Правила весны | страница 42
Бахнина взлетает на большой бугор и, как громадный снежок, тонет в сугробе. Объезжаю, торможу, но не удерживаюсь и лечу вверх тормашками. Лыжи не сорвались. Они делают на ногах невероятные фигуры… Снег набился — за шиворот, в рукава. Тает и жжет под фуфайкой. Бахнина отряхивается. Ее лицо покрыто мелкими капельками, кажется, что она не хохочет, а весело плачет.
— Ну, как? Еще слетим?
— Нет, довольно. Спина и так ноет. К тому же рукавицы посеял.
Роемся в снегу. Нет рукавиц.
— Ладно, едем. На следующий год дюжина вырастет.
Опять под лыжи течет белая тропа. Режем снежную грудь земли. Ветер с воем рвет одежду.
— Сворачивай на залив. Здесь ближе.
На заливе разгулялся ветрище. Буйствует, вертит волнами колкую ледяную пыль. Волосы Бахниной, выбившиеся из-под шапки, густо посолены инеем. Щеки повишневели и стали бархатными.
Ветер не дает ходу. Бьет в грудь, валит с ног. Наперекор ему рвемся вперед. В жилах гудит и пламенеет кровь.

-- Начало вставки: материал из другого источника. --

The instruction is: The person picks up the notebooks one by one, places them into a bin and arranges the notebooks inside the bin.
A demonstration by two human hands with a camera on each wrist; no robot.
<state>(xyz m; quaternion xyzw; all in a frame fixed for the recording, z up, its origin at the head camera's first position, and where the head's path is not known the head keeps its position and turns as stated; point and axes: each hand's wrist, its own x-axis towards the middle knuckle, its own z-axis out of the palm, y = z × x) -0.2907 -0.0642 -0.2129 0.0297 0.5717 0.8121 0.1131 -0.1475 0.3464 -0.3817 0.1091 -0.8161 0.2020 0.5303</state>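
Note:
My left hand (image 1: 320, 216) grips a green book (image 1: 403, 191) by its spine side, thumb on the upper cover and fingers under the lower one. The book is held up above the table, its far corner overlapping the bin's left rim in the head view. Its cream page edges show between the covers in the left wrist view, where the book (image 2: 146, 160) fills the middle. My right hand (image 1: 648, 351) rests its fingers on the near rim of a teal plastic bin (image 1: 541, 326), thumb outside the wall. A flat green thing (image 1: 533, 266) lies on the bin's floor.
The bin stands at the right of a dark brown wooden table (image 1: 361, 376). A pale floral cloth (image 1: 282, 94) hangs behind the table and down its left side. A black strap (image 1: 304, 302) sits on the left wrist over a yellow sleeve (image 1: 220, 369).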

На залив медленно сползает синь. Пустая даль уже темна и зловеща.
— Добавь шагу!
— Попробуй усилить ход, когда ветер швыряет из стороны в сторону.
Ночь опускает свои широкие и тяжелые крылья на залив. Снег скрипит тонко и жалобно.
— Хоть бы один огонек. Туда ли мы едем?
— Едем куда приедем. Разве плохо очутиться в неизвестном месте?
— Хорошо, но не сегодня.
Руки как грабли. Их раньше нестерпимо кололо и жгло, а сейчас точно их нет, они не мои. Ударяю по бедрам… нет рук.
— Стой! У меня руки обмерзли.
Бахнина трет их снегом, а они деревянны и добродушны. Она волнуется:
— Чего ты молчал?.. Ну, куда теперь с такими руками?
Трогает лицо, уши.
— Совсем замерз. Давай обменяемся фуфайками… У меня пушистая, теплая, а твоя, как у дачника.
Снимает непослушную, цепляющуюся за подбородок, уши и волосы, фуфайку. Напяливает свою.
Ну, что мне делать с твоими руками? Слушай, Гром…
Она что-то надумала, но смущается и не может договорить. Я машу мертвыми кистями, сосу их как медведь.
— Постой… Стеснения по-боку… У меня под фуфайкой тепло. Давай руки, отогрею.
Бахнина осторожно кладет мои деревяшки на грудь и прижимает.
От холода вздрагивает и смеется.
— Жаль, что темно. Наверное покраснел, как девчонка. Это лучше, кровь прибьет.
Она хлопает по щекам, трет уши.
— Гром в моей власти!
Когда руки отходят и становятся жарче груди, мы делим ее рукавицы по одной на каждого и скользим дальше.
— А куда едем?.. Теперь ничего не поймешь.
— Надо подождать. Пусть посветлеет.
В сугробе у вздыбившейся навесом льдины роем яму, утаптываем и садимся, тесно прижимаясь друг к другу.